M. Yves Krattinger, rapporteur. - Nous partageons tous le même constat. La législation actuelle nous permet de réaliser de la coopération à travers le modèle des syndicats mixte, de type SRU, notamment dans le domaine de l'information multimodale. Toutefois la législation ne rend pas ce modèle institutionnel obligatoire. En tant que président de commission au sein du GART, j'ai eu l'occasion d'auditionner de nombreux acteurs qui se sont lancés dans davantage d'intégration ; tous partagent le même constat : il faudrait rendre obligatoire la constitution de syndicats mixte, de type SRU, au moins en matière d'information multimodale et de billettique.
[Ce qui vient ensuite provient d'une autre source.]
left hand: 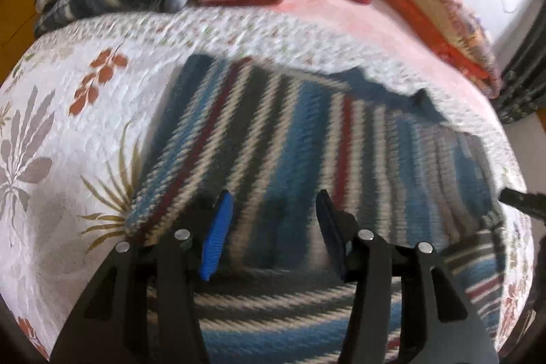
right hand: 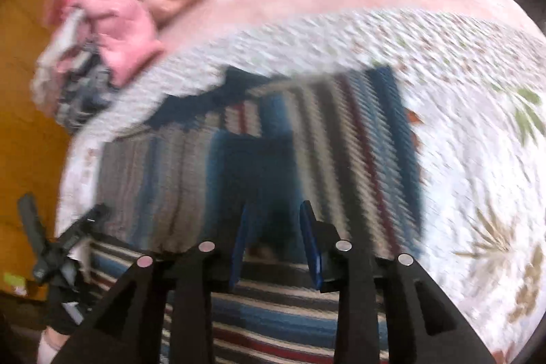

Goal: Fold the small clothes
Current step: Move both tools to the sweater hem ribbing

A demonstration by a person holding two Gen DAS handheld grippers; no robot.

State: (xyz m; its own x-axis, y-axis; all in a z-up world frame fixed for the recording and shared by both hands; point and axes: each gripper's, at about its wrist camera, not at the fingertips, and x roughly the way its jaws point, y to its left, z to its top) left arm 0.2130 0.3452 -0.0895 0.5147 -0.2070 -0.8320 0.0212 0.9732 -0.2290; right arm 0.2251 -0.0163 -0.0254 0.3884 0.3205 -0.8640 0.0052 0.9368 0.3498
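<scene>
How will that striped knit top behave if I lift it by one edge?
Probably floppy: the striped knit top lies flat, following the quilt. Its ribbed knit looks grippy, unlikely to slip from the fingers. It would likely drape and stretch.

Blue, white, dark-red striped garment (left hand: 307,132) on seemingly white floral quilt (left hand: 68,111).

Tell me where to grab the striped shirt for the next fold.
Probably the near hem of the striped shirt, where it lies under both sets of fingers, one gripper toward each side. It lies flat on the floral quilt with stripes running away from you, so come in low from the near edge.
</scene>
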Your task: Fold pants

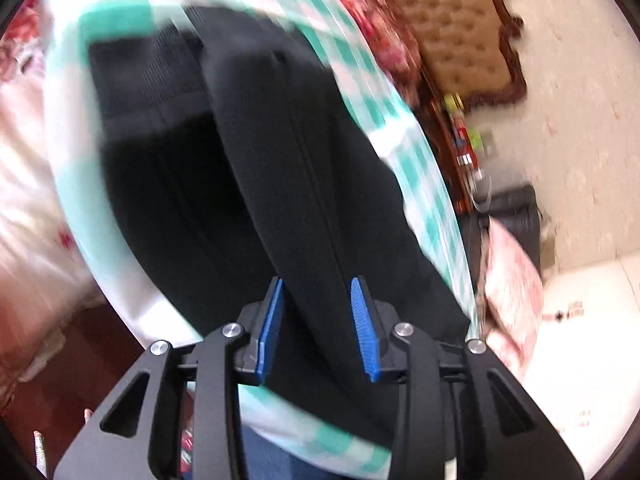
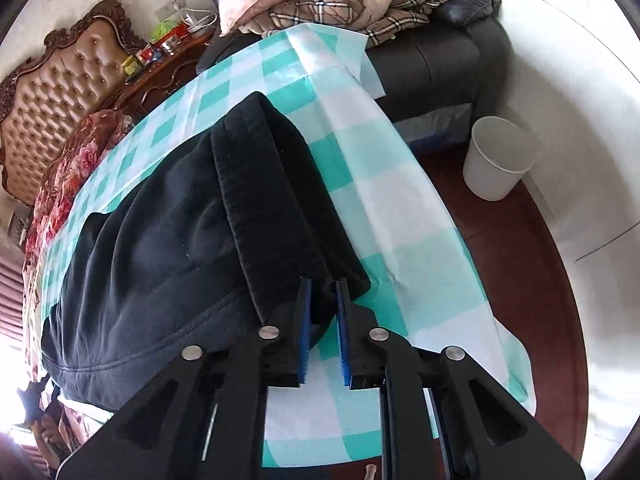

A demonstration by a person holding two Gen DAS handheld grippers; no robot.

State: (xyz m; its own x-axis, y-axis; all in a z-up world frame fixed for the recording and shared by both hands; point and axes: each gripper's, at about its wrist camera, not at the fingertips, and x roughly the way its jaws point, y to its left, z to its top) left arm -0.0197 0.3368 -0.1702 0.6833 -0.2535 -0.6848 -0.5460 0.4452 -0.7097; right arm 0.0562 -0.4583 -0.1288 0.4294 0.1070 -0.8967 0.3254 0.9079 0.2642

Nous devons offrir aux usagers des billets multimodaux qui les incitent à utiliser les transports en commun. Si je prends l'exemple de la SNCF, qui vend aujourd'hui plus de 50 % de ses billets sur Internet, l'enjeu est désormais de pouvoir vendre un billet combinant également les deux extrémités de la chaîne de transport, que ce soit des prestations de location de vélo ou de voiture, de taxi ou de transports en commun. A cet égard, je pense au travail considérable réalisé par le Syndicat mixte des transports collectifs de l'Oise (SMTCO), qui est un modèle du genre que je vous invite d'ailleurs à aller visiter.

Le rapport de M. Yves Krattinger est approuvé.